Shared ground
These lines present a prayer that assumes God sees what is happening but has not yet acted (“How long will you look on?”). The speaker treats the delay as painful and urgent, not as evidence that God is unaware.
The rescue request is about survival. “Rescue my soul” here clearly includes the speaker’s whole self and life, not just emotions or spirituality. The danger is described as “their destruction” and sharpened with the image of “lions,” signaling overpowering, deadly threat.
The speaker immediately links deliverance with public acknowledgment. He promises to give thanks and praise in a “great assembly” and “among many people,” meaning God’s help is expected to be publicly tellable and publicly honored (compare Psalm 22:22).
Where interpretation differs (only where needed)
Are the “lions” literal or figurative? Some read this as possible physical danger (even animals). Others read it as a metaphor for violent enemies.
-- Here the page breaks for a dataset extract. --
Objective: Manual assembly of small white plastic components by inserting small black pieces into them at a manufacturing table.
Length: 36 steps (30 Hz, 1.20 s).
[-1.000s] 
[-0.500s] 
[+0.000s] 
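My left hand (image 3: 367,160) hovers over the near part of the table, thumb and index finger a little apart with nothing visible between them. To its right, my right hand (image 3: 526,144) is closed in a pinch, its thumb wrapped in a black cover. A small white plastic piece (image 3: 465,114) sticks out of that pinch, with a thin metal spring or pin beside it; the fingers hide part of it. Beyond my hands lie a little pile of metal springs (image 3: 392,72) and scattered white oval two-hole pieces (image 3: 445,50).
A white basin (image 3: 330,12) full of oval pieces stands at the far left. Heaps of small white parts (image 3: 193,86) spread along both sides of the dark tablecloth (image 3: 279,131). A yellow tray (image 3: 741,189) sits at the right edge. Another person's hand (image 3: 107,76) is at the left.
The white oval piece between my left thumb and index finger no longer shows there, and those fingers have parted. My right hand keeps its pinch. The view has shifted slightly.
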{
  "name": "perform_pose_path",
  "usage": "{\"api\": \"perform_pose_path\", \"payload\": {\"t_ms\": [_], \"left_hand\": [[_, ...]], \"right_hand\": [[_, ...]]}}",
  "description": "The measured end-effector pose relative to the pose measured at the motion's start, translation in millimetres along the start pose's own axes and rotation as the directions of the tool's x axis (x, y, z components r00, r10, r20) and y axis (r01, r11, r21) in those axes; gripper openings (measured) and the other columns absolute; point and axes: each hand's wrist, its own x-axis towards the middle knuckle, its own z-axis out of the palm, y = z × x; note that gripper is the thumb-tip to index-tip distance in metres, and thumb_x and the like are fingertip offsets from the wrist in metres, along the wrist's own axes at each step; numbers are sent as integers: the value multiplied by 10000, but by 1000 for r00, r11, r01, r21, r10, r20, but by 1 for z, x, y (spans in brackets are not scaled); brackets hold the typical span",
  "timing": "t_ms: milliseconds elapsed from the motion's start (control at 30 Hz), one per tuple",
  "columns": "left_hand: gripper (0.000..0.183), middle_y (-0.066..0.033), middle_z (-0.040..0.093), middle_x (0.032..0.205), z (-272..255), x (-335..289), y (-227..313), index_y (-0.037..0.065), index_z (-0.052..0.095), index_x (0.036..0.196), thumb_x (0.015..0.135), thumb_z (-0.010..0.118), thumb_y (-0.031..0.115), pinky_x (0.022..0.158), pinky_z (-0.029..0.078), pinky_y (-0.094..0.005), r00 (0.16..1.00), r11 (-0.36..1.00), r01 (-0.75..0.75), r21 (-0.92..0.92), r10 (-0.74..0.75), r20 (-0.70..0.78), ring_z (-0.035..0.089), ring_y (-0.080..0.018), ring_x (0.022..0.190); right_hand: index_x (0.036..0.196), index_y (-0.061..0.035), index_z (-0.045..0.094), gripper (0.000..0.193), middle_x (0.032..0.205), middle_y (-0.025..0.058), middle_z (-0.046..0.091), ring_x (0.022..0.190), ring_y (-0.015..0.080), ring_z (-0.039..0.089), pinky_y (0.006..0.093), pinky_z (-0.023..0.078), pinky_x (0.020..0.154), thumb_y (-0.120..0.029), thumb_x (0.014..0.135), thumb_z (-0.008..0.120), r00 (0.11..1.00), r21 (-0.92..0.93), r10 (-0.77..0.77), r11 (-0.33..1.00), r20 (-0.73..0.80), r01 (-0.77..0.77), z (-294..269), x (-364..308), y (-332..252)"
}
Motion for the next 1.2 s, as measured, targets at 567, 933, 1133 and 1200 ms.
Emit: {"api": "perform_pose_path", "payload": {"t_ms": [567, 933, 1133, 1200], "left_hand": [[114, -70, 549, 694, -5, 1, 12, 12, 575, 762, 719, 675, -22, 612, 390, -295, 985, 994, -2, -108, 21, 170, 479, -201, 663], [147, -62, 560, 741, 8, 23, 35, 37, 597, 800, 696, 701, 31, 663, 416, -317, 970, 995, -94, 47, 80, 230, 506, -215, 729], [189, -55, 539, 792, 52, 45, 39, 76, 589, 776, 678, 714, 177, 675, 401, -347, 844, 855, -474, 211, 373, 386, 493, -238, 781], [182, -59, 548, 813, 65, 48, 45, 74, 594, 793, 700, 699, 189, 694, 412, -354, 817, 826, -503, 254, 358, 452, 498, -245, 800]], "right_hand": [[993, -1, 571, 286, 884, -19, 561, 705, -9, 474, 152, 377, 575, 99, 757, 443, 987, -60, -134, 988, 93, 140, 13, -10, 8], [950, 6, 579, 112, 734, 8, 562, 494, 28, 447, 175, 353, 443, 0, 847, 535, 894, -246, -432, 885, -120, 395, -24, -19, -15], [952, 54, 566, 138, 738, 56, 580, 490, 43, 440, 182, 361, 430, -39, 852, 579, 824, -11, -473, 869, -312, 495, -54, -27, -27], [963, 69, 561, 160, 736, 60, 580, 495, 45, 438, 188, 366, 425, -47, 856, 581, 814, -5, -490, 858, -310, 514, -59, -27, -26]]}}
Either way, the text’s point is severe threat, not mild opposition.
What does “my soul” emphasize? Some hear “my soul” mainly as the inner self. Others take it as a common way of saying “my life” or “me.” In this verse, the parallel phrase “my precious life” pushes the sense toward personal survival.
What is the “great assembly”? Some think it points to formal worship life (a major gathered community setting). Others understand it more broadly as any large public gathering where gratitude can be expressed. The passage itself highlights size and publicity more than the exact venue.
Why the disagreement exists
The poem uses compact, image-rich language. “Soul,” “lions,” and “assembly” can carry more than one sense in Hebrew and in later English religious usage. The verse also pairs emotional complaint (“How long?”) with a vow of praise, which can be read either as a worship pattern or as a broader public testimony pattern.
What this passage clearly contributes
It depicts faithful prayer as able to include protest about delay (explicit), a direct request for urgent rescue (explicit), and a commitment to public gratitude after deliverance (explicit). It also portrays thanksgiving as something that belongs in community life, not only private reflection (inference grounded in the repeated public language).